_Instructions for the task:_ An exact copy of the listing is what is needed here; write it out in full.

_Data excerpt:_
----------------

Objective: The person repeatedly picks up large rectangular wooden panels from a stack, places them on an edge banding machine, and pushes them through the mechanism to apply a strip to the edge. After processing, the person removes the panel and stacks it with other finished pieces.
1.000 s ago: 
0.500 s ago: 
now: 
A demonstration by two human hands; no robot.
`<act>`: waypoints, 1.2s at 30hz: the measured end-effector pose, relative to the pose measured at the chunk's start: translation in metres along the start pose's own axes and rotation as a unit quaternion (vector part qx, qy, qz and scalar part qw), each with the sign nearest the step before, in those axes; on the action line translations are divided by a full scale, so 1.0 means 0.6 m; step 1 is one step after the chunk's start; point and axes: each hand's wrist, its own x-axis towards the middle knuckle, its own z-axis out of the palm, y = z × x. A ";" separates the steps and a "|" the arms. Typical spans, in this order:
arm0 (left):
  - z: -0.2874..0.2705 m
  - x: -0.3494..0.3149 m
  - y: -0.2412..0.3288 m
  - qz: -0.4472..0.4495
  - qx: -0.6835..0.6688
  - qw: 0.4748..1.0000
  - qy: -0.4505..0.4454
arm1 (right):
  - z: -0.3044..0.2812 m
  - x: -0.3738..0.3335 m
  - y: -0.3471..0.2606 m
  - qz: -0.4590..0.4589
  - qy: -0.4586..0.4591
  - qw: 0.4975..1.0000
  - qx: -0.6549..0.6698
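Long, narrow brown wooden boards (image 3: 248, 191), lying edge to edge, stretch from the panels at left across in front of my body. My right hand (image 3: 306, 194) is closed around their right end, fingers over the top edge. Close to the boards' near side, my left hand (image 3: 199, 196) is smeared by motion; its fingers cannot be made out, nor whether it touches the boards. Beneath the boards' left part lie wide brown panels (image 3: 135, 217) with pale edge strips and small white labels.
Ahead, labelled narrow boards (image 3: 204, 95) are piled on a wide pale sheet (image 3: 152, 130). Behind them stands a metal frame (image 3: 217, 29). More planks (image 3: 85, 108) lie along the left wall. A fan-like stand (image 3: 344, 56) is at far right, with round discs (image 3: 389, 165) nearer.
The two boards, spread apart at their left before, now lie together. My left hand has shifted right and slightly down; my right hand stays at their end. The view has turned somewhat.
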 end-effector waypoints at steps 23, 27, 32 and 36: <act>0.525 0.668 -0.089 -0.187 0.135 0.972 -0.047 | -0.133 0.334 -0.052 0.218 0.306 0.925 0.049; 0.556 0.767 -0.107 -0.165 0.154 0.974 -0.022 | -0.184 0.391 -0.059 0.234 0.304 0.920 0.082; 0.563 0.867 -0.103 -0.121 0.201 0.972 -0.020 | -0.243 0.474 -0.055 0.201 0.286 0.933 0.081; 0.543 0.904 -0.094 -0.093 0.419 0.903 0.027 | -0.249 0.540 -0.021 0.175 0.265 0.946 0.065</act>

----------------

_Task answer:_
Objective: The person repeatedly picks up large rectangular wooden panels from a stack, places them on an edge banding machine, and pushes them through the mechanism to apply a strip to the edge. After processing, the person removes the panel and stacks it with other finished pieces.
1.000 s ago: 
0.500 s ago: 
now: 
A demonstration by two human hands; no robot.
`<act>`: waypoints, 1.2s at 30hz: the measured end-effector pose, relative to the pose measured at the chunk's start: translation in metres along the start pose's own axes and rotation as a unit quaternion (vector part qx, qy, qz and scalar part qw), each with the sign nearest the step before, in those axes; on the action line translations are divided by a full scale, so 1.0 means 0.6 m; step 1 is one step after the chunk's start; point and axes: each hand's wrist, its own x-axis towards the middle knuckle, its own z-axis out of the palm, y = z × x. A ";" separates the steps and a "|" the arms. Typical spans, in this order:
arm0 (left):
  - z: -0.2874..0.2705 m
  - x: -0.3494..0.3149 m
  - y: -0.2412..0.3288 m
  - qz: -0.4472..0.4495
  - qx: -0.6835..0.6688
  - qw: 0.4748..1.0000
  - qy: -0.4505..0.4454
arm1 (right):
  - z: -0.3044..0.2812 m
  - x: -0.3738..0.3335 m
  - y: -0.3471..0.2606 m
  - qz: -0.4590..0.4589
  - qy: -0.4586..0.4591
  - qw: 0.4975..1.0000
  - qx: -0.6549..0.6698
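Long, narrow brown wooden boards (image 3: 248, 191), lying edge to edge, stretch from the panels at left across in front of my body. My right hand (image 3: 306, 194) is closed around their right end, fingers over the top edge. Close to the boards' near side, my left hand (image 3: 199, 196) is smeared by motion; its fingers cannot be made out, nor whether it touches the boards. Beneath the boards' left part lie wide brown panels (image 3: 135, 217) with pale edge strips and small white labels.
Ahead, labelled narrow boards (image 3: 204, 95) are piled on a wide pale sheet (image 3: 152, 130). Behind them stands a metal frame (image 3: 217, 29). More planks (image 3: 85, 108) lie along the left wall. A fan-like stand (image 3: 344, 56) is at far right, with round discs (image 3: 389, 165) nearer.
The two boards, spread apart at their left before, now lie together. My left hand has shifted right and slightly down; my right hand stays at their end. The view has turned somewhat.
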 end-effector waypoints at steps 23, 27, 32 and 36: <act>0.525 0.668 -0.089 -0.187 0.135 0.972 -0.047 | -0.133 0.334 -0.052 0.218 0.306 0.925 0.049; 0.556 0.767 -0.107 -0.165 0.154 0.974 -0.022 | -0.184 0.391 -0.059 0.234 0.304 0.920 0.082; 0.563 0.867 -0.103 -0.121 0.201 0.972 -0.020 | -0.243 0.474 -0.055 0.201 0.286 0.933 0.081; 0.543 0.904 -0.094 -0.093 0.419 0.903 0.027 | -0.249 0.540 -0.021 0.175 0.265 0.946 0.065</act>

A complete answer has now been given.